Circular Dichroism Analysis of pMHC Complex Thermal Stability

Thermal unfolding experiments were performed in the far-UV region on a J-810 spectropolarimeter (JASCO Corp., Tokyo, Japan) equipped with a Peltier system for temperature control. Measurements were performed in 20 mM Tris–HCl pH 7.4 using a 0.2 mg/mL protein concentration. The temperature ramp measurements were recorded from 20 to 95 °C (temperature slope 60 °C/h) in a 0.1 cm path length cuvette and monitored at a 218 nm wavelength. The Tm values were calculated as the first-derivative minimum of the traces. Curves and Tm values are an average of at least three measurements from at least two independent refolding assays per pMHC. Spectra were analyzed using GraphPad Prism 5 (La Jolla, USA).
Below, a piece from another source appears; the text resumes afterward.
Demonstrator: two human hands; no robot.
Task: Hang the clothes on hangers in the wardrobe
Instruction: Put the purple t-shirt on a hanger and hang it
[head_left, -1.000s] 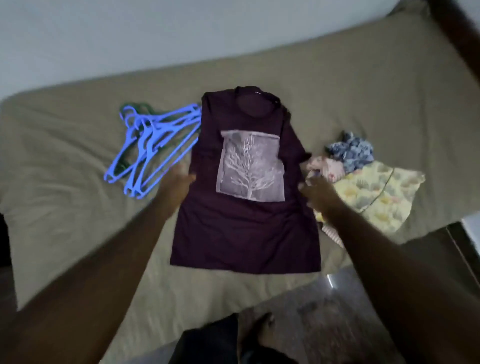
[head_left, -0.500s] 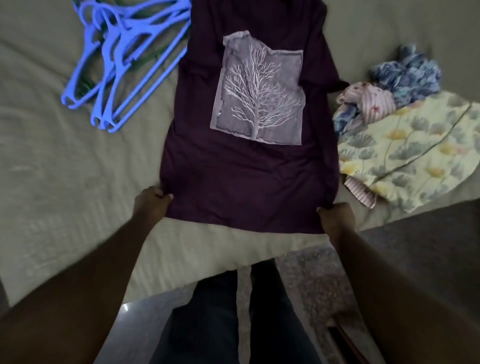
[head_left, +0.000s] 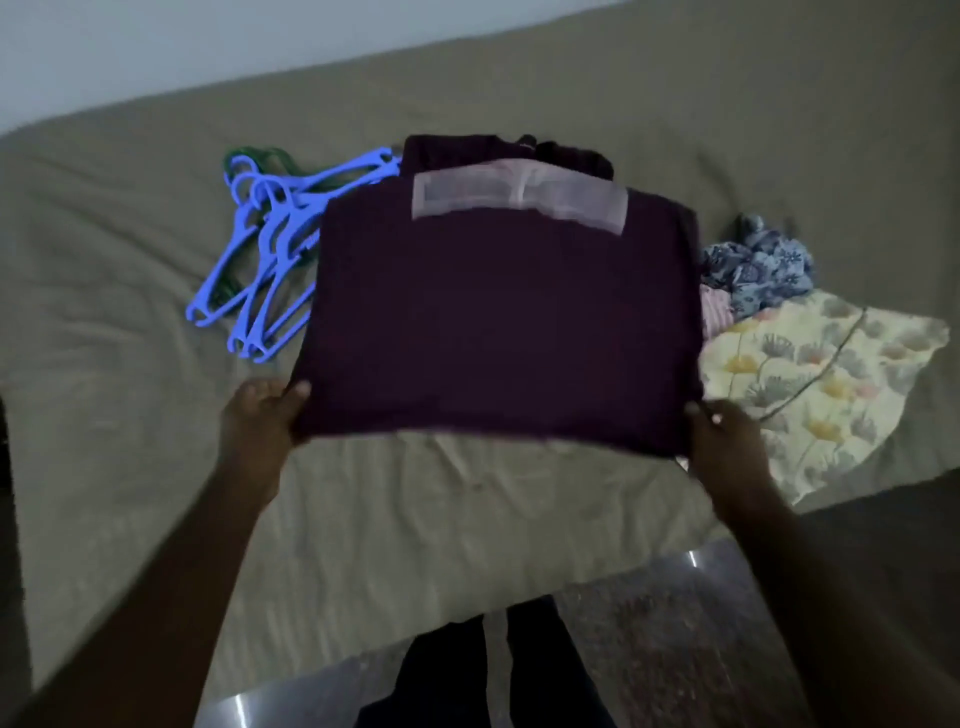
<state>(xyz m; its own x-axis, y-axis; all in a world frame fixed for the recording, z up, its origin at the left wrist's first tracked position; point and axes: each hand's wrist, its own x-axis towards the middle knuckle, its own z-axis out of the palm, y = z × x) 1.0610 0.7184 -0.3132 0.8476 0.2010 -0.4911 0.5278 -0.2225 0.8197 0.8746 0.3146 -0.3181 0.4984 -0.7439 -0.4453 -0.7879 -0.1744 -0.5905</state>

Crystallization of H-2Db/F6f and H-2Db/V3P_F6f

Crystallization experiments were performed at 293 K using the sitting drop vapor diffusion method by mixing an equal amount of 7 mg/mL of each pMHC complex in 20 mM Tris–HCl pH 7.4 and reservoir solution. Best diffracting crystals were obtained under the conditions of 1.7 M ammonium sulfate, 100 mM Tris–HCl, and pH 8.3. Crystals were cryoprotected with 20% glycerol and flash-frozen in liquid nitrogen. X-ray diffraction data were collected at the beam line XRD-2 at Elettra (Trieste, Italy).
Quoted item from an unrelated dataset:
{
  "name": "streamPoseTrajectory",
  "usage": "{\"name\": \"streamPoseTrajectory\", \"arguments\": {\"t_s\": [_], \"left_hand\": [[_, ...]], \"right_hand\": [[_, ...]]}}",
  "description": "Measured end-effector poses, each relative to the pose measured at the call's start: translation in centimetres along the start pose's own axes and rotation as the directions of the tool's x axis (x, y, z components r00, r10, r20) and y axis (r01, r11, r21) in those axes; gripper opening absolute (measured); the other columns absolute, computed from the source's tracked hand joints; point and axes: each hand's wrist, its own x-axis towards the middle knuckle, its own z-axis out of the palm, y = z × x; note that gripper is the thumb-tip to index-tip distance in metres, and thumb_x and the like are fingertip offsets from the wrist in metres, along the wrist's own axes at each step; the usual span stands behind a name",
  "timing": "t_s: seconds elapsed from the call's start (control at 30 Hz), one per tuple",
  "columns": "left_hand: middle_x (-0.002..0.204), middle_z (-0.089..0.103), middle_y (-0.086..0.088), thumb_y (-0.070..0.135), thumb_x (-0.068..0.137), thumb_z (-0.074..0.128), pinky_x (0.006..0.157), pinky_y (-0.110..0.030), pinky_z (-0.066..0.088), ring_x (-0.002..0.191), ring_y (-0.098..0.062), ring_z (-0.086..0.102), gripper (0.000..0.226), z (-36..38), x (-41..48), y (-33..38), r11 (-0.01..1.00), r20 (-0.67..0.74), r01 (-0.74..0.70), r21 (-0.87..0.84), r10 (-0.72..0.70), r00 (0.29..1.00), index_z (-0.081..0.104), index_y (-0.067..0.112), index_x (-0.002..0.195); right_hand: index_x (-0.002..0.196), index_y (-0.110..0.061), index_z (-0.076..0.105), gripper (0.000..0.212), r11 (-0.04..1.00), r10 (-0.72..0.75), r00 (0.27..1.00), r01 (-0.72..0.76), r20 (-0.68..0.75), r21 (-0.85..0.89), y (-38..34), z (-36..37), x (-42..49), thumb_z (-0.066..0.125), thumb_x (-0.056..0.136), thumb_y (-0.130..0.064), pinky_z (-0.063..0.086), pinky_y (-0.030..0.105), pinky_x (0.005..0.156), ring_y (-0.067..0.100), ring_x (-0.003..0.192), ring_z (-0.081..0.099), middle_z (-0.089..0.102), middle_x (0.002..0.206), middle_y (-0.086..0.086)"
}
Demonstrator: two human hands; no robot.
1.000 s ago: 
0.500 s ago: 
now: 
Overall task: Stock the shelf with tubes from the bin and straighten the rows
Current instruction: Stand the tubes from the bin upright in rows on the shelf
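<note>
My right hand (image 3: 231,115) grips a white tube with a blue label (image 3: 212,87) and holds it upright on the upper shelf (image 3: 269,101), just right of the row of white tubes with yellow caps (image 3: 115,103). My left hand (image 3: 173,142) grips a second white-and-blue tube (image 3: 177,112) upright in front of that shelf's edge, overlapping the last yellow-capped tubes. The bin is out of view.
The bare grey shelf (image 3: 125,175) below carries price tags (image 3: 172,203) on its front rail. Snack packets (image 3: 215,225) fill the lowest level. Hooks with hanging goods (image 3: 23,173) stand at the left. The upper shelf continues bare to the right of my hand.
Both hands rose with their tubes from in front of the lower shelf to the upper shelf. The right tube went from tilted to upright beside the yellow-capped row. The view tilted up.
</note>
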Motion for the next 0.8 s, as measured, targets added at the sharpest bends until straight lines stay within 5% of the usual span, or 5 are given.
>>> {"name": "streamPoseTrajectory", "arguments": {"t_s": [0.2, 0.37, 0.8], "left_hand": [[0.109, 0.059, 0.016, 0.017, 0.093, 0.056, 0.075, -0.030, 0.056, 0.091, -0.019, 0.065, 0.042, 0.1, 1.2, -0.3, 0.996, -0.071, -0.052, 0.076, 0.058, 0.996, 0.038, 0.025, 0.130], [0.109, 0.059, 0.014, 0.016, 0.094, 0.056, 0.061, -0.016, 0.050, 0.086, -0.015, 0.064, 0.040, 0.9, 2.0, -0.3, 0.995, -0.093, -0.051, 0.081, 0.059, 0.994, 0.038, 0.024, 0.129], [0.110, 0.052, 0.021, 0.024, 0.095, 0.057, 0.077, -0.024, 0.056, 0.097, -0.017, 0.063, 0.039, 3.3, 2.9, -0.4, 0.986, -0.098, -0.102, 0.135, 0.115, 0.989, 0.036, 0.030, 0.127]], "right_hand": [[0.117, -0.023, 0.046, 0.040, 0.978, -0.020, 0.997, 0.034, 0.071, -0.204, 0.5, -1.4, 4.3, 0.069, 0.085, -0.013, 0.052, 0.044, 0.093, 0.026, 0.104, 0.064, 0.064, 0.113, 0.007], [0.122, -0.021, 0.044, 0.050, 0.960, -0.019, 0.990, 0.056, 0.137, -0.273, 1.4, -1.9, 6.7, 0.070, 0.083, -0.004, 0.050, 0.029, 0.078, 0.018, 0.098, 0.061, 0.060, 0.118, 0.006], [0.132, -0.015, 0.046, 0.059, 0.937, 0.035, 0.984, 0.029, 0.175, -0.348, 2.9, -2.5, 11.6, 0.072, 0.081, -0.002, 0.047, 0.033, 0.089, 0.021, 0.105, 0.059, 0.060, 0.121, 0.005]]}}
Determination of the Crystal Structures of H-2Db/F6f and H-2Db/V3P_F6f

Crystals of H-2Db/F6f and H-2Db/V3P_F6f diffracted to 2.6 and 2.4 Å, respectively. Both crystals belong to the space groups C21. Data collection statistics are presented in Table . Diffraction data were processed using Staraniso,[76] and intensities were merged with AIMLESS. The crystal structures of H-2Db/F6f and H-2Db/V3P_F6f were determined by molecular replacement using PhaserMR and the previously determined crystal structure of H-2Db/gp33 (PDB 1S7U)[35] and H-2Db/V3P (PDB 4NSK)[25] as search models, respectively. In both cases, two pMHCs were present in the asymmetric unit. The molecular models were preliminary subjected to a rigid-body refinement, followed by a restrained refinement using phenix.phaser.[77] Manual model building was thereafter carried out using COOT.[78]

SPR Binding Affinity Analysis

All measurements were performed on a BIAcore 2000 (GE Healthcare, USA) at 25 °C. Soluble TCR P14 (20 μg/mL) was non-covalently coupled to the anti-Cβ antibody H57-597. 8000 RUs of H57-957 were coupled to a CM5-chip, resulting in 3000 RUs immobilized P14. A control surface without antibody was used as reference. Concentration series of pMHCs were injected over the chip. The surface was regenerated with 40 μL 0.1 M Glycine-HCl, 500 mM NaCl, and pH 2.5. Unspecific binding was corrected for by subtracting responses from reference flow cells. Data were analyzed with BIAevaluation 2000 (BIAcore AB, Uppsala, Sweden). KD values were obtained from steady-state fitting of equilibrium binding curves from at least two independent measurements.